Ora appare evidente che nei piani della RPC ci sia il completamento di un’architettura di difesa aerea multistrato comprensiva di capacità ABM in grado di fornire un certo grado di difesa dalle minacce provenienti dall’arsenale a lungo raggio statunitense. Soprattutto appare evidente come la strategia cinese sia un riflesso di quella USA quando Pechino afferma che il vettore HQ-29 è pensato per l’intercettazione nella fase midcourse del volo di un missile balistico, esattamente come il GMD statunitense di Fort Greely e Vandenberg.

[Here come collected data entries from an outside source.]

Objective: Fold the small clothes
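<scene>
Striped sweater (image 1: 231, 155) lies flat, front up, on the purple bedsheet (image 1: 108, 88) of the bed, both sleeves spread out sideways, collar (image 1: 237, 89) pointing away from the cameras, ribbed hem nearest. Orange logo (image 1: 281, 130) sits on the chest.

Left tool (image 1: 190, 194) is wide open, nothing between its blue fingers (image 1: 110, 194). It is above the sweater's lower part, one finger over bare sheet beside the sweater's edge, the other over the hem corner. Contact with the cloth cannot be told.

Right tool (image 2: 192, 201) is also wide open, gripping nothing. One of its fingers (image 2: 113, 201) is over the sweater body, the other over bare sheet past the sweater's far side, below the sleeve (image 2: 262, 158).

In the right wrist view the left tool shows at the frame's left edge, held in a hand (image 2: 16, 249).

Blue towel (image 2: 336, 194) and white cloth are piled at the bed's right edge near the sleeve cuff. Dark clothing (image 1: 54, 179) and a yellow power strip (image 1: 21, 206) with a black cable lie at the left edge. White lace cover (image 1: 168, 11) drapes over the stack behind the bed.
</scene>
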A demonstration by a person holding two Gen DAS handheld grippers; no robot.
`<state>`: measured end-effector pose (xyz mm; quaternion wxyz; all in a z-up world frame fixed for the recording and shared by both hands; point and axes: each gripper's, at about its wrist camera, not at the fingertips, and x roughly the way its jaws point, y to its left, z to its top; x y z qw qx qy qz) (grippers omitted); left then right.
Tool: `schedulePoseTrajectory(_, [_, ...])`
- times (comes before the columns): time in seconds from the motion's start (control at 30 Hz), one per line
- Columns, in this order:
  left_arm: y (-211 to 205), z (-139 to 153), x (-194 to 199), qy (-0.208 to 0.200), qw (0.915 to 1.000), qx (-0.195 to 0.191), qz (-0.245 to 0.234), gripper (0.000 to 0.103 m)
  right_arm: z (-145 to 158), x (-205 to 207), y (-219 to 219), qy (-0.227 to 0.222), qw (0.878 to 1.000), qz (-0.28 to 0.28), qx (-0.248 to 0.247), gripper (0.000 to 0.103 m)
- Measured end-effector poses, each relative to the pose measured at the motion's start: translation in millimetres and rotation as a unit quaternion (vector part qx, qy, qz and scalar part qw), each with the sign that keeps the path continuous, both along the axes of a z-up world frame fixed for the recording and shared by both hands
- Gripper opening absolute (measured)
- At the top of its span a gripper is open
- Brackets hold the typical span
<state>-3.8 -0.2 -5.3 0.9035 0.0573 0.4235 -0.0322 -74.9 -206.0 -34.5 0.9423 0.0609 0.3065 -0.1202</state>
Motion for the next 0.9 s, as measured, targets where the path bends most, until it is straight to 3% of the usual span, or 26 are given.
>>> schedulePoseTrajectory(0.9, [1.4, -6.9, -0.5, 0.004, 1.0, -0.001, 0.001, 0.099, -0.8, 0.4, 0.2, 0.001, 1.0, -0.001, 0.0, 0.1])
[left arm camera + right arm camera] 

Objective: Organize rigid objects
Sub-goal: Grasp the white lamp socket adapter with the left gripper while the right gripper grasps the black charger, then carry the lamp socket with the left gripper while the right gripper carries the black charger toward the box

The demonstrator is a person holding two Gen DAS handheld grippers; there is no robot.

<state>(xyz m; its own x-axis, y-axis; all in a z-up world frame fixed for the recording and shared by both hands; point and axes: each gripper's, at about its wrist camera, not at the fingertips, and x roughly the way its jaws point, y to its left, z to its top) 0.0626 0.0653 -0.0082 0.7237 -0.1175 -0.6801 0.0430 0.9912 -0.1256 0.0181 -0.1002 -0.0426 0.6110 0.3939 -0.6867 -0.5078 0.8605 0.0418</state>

Stante il fatto che le minacce balistiche a raggio medio e intermedio nell’area dell’Asia orientale sono minime, rappresentate più dalla Corea del Nord che da altri attori (Seul e Tokyo), è palese che la RPC stia pensando esclusivamente alla difesa strategica, e non di teatro. Inoltre, l’ispirazione dall’architettura statunitense BMD è oggettiva se pensiamo che i cacciatorpediniere Type 055 possono avere un ruolo antimissile, sulla falsa riga di quanto avviene col sistema AEGIS imbarcato sui cacciatorpediniere classe Arleigh Burke della U.S. Navy.

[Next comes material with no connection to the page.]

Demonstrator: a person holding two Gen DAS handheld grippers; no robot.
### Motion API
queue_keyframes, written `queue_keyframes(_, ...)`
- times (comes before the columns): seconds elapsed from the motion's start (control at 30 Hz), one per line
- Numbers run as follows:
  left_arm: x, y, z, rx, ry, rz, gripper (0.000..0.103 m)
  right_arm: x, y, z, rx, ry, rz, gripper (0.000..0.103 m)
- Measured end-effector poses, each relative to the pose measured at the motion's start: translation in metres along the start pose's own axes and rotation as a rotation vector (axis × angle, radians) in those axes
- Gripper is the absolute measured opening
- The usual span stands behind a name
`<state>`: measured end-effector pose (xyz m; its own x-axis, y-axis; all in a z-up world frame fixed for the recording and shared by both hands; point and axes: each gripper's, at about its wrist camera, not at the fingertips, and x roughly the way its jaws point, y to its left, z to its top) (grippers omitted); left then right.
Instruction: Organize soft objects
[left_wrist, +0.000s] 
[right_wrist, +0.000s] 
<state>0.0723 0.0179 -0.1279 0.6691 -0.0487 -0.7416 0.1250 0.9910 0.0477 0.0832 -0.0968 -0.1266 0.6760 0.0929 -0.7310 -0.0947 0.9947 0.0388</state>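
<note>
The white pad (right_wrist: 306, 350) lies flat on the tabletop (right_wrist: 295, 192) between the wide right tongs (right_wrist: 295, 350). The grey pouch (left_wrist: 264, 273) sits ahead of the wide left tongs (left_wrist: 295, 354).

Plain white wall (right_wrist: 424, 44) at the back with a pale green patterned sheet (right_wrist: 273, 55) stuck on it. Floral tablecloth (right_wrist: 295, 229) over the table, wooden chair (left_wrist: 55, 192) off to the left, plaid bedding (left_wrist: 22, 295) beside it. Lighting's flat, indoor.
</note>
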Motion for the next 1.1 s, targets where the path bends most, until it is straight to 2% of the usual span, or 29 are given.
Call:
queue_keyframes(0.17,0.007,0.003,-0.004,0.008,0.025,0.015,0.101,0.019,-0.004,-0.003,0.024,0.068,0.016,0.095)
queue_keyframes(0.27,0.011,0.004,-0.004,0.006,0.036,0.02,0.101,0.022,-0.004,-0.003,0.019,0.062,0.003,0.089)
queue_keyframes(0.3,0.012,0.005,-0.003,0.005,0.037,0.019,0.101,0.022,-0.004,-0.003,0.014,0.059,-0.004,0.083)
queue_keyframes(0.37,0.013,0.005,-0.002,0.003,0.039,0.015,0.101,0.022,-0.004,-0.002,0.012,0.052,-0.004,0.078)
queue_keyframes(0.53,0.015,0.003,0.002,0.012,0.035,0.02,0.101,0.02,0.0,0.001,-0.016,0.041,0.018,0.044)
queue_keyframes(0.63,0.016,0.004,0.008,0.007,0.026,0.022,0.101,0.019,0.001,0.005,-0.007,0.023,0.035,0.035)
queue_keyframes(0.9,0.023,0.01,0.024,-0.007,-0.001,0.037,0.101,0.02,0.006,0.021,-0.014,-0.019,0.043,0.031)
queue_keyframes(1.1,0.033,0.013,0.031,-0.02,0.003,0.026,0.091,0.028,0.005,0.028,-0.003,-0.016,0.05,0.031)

Se gli Usa corrono ai ripari

Appare quindi chiaro che, sebbene non si conosca la reale efficacia dell’erigenda (o eretta) difesa antimissile multistrato cinese, ci sia il rischio concreto che gli Stati Uniti corrano ai ripari con una nuova corsa agli arsenali nucleari – e su questo capiamo perché il presidente Trump qualche settimana fa ha parlato di ripresa dei test atomici. Data l’incertezza, la poca trasparenza del modus operandi di Pechino, è difficile valutare in che misura la RPC intenda dotarsi di un sistema di difesa missilistica nazionale, e questo rende difficile per i pianificatori statunitensi prevedere la postura nucleare necessaria per superare i sistemi ABM cinesi e mantenere la credibilità del deterrente nucleare USA nel medio-lungo termine.

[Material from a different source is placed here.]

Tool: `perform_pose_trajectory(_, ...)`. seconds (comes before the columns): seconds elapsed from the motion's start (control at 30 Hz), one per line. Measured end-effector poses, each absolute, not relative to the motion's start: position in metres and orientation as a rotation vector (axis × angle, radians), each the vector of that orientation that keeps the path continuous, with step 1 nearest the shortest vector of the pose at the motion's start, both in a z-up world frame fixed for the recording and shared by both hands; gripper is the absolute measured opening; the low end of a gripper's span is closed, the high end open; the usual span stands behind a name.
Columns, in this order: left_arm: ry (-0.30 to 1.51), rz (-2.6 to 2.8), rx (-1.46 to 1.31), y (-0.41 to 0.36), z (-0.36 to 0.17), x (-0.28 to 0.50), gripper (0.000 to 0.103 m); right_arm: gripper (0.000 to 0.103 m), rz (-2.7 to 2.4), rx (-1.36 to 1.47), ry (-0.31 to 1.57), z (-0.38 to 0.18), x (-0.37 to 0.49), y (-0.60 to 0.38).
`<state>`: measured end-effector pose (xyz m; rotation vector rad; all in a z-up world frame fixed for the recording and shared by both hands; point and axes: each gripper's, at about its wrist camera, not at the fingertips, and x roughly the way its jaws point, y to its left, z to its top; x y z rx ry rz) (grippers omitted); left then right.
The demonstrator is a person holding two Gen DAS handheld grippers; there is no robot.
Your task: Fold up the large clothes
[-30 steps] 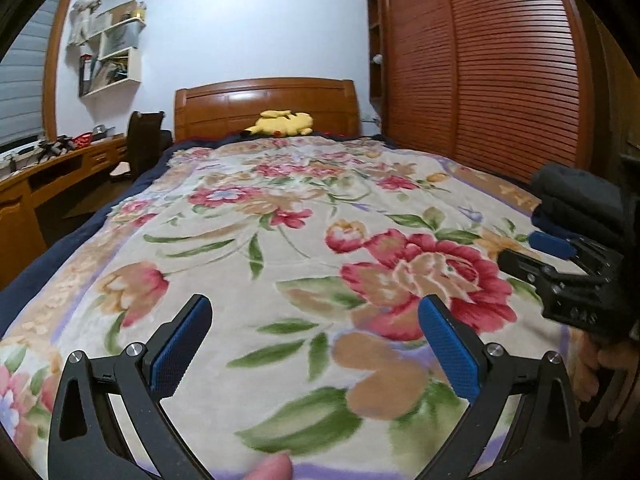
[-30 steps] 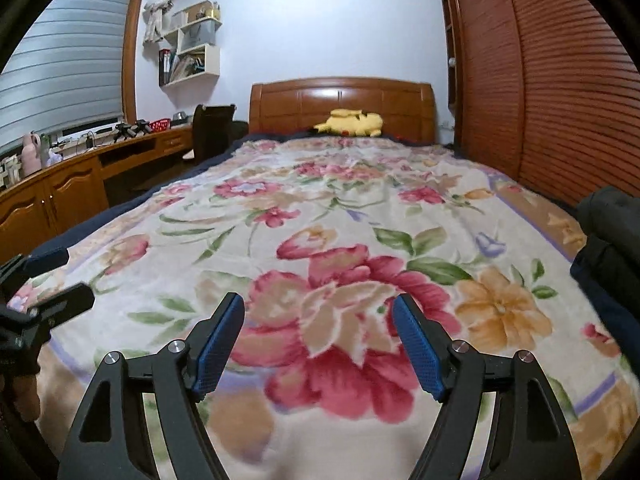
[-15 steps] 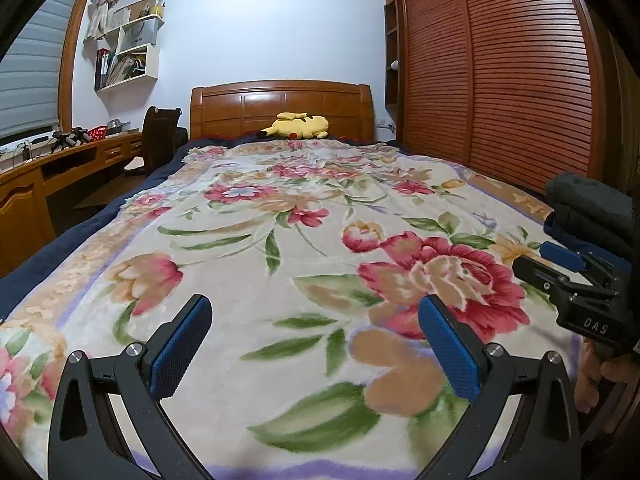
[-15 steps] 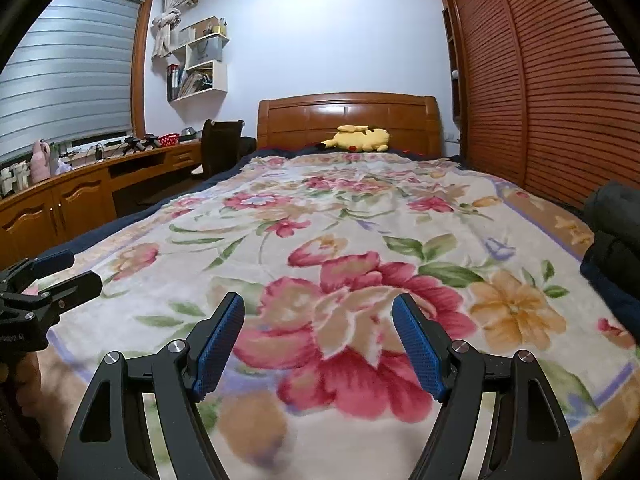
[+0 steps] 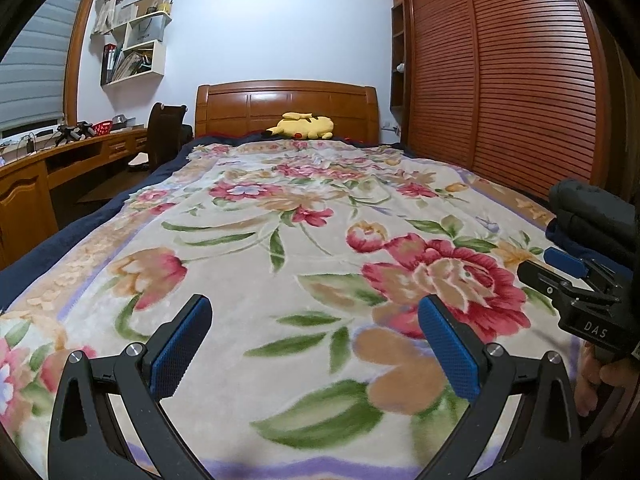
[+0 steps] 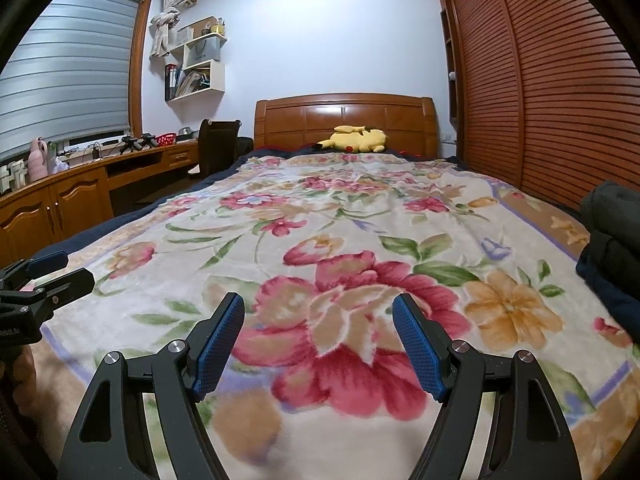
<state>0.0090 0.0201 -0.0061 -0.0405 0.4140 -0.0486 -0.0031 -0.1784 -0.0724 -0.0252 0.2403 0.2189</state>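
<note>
The bed (image 5: 48,256) fills the room, spread with a floral blanket (image 5: 304,240) lying flat and smooth. At three o'clock a louvred wooden wardrobe (image 6: 560,92) lines the wall. Dark folded clothes (image 6: 612,240) sit stacked at the bed's right edge, about three o'clock. Over the blanket's near end, at six o'clock, the left gripper (image 5: 316,344) hangs with jaws wide apart, holding nothing; the right gripper (image 6: 320,344) beside it is likewise spread and empty. At twelve o'clock a yellow plush toy (image 5: 304,126) lies against the headboard (image 5: 288,104).
</note>
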Motion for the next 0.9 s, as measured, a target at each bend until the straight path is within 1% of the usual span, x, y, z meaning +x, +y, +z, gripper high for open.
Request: perform_pose_trajectory(0.9, 0.414, -0.051, -0.043, 0.0210, -0.0056, 0.0081, 0.103, 0.078, 0.217, -0.016, 0.241, -0.0731, 0.0040, -0.1766)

Poiché le acquisizioni per le forze nucleari avvengono nell’arco di molti anni o addirittura decenni, questa mancanza di trasparenza può contribuire a una visione del peggior scenario possibile tra i pianificatori militari e i responsabili politici negli Stati Uniti, quindi lanciare una politica di diffusione della minaccia nucleare con la proliferazione di sistemi di tipo diverso, all’incirca come ha fatto la Russia a partire dai primi anni 2000, optando anche per il ritorno di vettori balistici/da crociera di raggio medio e intermedio con carica atomica da schierare in posizioni avanzate nel Pacifico Occidentale, come effettivamente abbiamo già osservato nelle Filippine col sistema “Typhon”, sebbene in modo provvisorio.